TASK OBJECTIVE - Look through the material below and give the number of lines where the string "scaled" appears, without any other words.
[[ TASK INPUTS, beginning ]]
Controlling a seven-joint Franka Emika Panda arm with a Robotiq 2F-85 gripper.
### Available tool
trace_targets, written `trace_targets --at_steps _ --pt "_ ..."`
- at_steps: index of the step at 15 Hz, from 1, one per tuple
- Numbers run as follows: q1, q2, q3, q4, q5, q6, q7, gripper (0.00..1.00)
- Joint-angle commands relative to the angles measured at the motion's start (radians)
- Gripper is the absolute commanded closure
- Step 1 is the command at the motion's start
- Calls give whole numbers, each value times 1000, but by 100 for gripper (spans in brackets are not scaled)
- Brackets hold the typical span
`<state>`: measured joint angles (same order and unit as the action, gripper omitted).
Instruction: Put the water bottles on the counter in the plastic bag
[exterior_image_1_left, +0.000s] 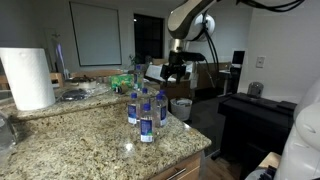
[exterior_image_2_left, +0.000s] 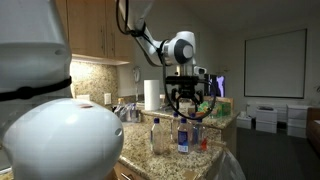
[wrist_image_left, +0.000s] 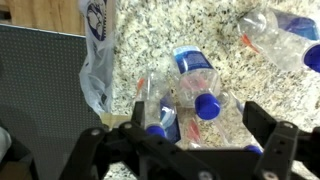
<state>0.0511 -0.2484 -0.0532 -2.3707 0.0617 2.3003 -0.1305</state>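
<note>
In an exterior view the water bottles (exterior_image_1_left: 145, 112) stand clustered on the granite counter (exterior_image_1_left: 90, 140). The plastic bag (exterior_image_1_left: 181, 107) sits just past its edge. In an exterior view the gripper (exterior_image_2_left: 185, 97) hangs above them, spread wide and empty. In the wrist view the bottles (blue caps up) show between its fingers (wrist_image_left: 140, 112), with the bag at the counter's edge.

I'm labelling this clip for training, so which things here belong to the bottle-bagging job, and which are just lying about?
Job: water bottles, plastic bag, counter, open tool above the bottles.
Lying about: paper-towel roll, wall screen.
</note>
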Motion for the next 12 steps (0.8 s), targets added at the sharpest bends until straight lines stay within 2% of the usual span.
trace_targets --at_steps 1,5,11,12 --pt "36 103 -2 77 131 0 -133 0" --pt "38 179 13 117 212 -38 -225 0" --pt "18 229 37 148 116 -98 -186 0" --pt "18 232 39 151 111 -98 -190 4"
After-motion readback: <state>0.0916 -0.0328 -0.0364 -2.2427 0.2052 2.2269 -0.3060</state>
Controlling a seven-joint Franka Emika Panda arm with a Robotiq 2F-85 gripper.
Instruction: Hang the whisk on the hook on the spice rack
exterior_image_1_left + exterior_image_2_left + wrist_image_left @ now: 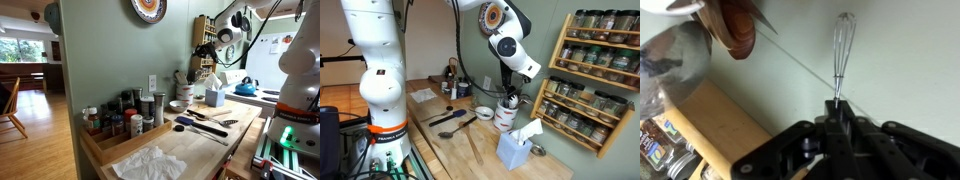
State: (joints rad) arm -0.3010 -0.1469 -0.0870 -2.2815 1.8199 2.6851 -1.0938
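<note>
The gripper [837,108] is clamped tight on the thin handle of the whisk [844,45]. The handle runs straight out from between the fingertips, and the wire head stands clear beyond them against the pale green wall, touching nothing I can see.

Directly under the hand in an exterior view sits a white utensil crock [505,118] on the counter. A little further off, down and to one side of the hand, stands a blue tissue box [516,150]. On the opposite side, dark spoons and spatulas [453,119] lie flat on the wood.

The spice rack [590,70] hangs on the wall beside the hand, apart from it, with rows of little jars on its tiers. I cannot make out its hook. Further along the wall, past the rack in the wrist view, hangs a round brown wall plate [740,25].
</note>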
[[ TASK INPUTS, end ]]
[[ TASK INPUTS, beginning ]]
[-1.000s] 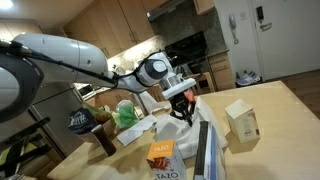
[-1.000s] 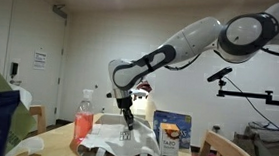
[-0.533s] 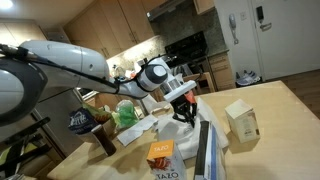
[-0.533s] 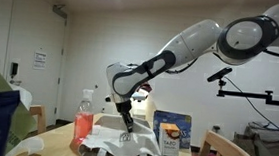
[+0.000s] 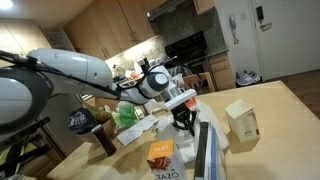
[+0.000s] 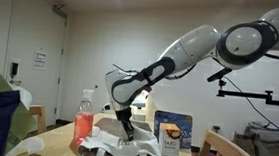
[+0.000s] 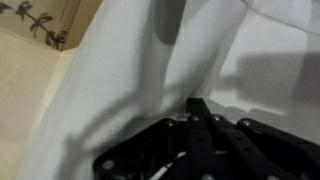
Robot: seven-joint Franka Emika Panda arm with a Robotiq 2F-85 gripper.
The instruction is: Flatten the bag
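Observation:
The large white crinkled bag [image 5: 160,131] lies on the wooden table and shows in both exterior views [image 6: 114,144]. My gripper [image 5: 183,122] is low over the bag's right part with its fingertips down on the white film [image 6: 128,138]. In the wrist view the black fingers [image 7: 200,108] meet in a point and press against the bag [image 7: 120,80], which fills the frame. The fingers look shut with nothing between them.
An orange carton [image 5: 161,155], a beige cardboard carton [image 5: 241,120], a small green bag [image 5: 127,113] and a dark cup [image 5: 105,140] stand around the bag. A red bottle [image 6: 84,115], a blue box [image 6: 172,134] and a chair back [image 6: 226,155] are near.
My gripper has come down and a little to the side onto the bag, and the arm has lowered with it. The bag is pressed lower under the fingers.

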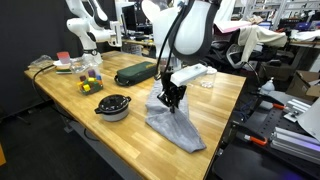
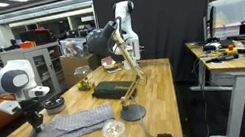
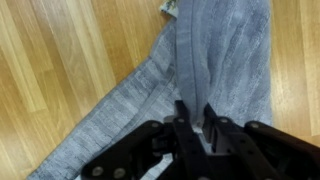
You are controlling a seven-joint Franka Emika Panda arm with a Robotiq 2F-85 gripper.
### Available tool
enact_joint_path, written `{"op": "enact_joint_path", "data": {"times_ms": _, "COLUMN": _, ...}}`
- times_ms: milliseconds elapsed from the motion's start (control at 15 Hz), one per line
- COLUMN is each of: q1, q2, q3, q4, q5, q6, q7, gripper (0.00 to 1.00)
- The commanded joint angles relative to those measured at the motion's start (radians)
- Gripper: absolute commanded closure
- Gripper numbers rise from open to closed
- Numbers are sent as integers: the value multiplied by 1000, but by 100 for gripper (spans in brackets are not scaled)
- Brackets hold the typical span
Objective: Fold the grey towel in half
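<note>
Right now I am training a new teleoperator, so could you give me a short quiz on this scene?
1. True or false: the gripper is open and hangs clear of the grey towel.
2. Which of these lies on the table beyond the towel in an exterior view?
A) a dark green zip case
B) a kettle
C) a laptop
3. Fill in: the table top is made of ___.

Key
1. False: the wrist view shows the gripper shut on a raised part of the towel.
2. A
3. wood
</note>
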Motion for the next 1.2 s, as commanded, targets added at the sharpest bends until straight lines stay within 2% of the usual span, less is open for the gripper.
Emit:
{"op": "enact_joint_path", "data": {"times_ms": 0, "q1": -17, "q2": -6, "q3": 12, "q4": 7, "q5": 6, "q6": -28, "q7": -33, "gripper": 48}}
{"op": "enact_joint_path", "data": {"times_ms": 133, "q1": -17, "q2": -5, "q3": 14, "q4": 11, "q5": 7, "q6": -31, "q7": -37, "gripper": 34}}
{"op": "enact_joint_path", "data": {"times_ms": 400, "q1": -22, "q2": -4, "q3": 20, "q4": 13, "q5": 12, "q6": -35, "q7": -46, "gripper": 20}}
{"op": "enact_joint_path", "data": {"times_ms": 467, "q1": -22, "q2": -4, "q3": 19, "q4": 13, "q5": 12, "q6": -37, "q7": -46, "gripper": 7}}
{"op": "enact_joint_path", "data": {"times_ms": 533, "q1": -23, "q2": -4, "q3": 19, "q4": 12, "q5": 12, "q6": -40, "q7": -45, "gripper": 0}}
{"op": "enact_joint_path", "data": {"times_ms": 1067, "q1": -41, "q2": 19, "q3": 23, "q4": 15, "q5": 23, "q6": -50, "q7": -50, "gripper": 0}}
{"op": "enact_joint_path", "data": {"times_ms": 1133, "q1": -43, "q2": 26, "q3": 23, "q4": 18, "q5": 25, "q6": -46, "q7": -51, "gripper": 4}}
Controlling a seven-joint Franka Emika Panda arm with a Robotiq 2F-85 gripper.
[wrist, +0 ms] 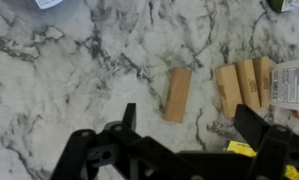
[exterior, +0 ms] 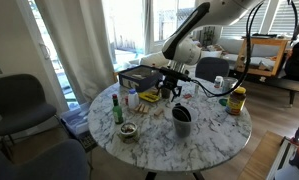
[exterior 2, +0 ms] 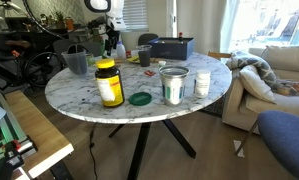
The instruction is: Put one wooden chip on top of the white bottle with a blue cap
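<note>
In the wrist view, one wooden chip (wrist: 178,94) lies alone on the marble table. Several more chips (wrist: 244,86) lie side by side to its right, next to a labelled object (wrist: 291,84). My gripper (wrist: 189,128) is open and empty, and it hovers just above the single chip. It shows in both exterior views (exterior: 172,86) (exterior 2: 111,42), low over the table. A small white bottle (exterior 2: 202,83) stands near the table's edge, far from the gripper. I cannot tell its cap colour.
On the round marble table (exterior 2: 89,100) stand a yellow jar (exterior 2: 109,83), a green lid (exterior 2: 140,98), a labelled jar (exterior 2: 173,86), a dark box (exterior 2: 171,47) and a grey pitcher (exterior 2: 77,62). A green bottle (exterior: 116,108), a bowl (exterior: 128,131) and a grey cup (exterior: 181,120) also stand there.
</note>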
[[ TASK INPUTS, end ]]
YOUR RESPONSE - 2